Work request
Look below for the line containing "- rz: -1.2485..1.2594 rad", then write out that line and every line after it to the end, exactly, minus the pictures.

Dataset excerpt
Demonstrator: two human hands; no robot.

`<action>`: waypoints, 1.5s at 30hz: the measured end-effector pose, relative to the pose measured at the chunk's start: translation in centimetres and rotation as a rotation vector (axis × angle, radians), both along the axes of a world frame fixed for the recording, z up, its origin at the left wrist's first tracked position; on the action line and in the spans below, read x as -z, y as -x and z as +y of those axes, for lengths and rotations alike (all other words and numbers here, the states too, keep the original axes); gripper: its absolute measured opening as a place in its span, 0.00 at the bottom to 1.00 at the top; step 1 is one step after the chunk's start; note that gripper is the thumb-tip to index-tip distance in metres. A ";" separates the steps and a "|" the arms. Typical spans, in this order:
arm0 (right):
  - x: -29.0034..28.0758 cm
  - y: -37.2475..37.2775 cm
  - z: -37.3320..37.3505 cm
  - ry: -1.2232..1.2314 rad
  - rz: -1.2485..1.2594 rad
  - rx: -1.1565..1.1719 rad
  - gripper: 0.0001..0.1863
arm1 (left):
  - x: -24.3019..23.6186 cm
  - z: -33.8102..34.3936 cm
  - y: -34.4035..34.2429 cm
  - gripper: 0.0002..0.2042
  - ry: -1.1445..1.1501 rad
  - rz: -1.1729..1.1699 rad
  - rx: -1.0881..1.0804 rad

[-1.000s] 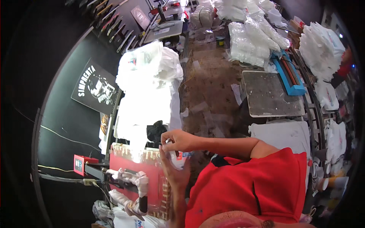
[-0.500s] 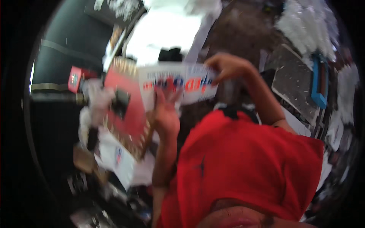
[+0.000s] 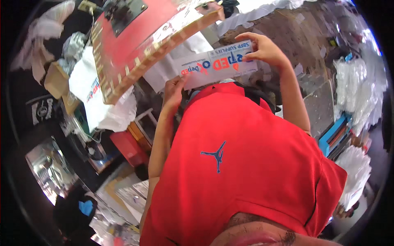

Task response
  - rz: -1.2485..1.2594 rad
  - rx: -1.1565..1.1719 rad
  - gripper: 0.0001..0.1863
arm1 (left):
  - x: -24.3019..23.6186 cm
  - z: -33.8102..34.3936 cm
  - y: -34.4035..34.2429 cm
  - gripper: 0.0002..0.2042
  - ry: -1.1445..1.1501 rad
  - rz: -1.1729..1.1699 rad
  - rx: -1.0881..1.0804 rad

[-1.000s] 
[-0.500s] 
[+0.000s] 

The required answer is now complete.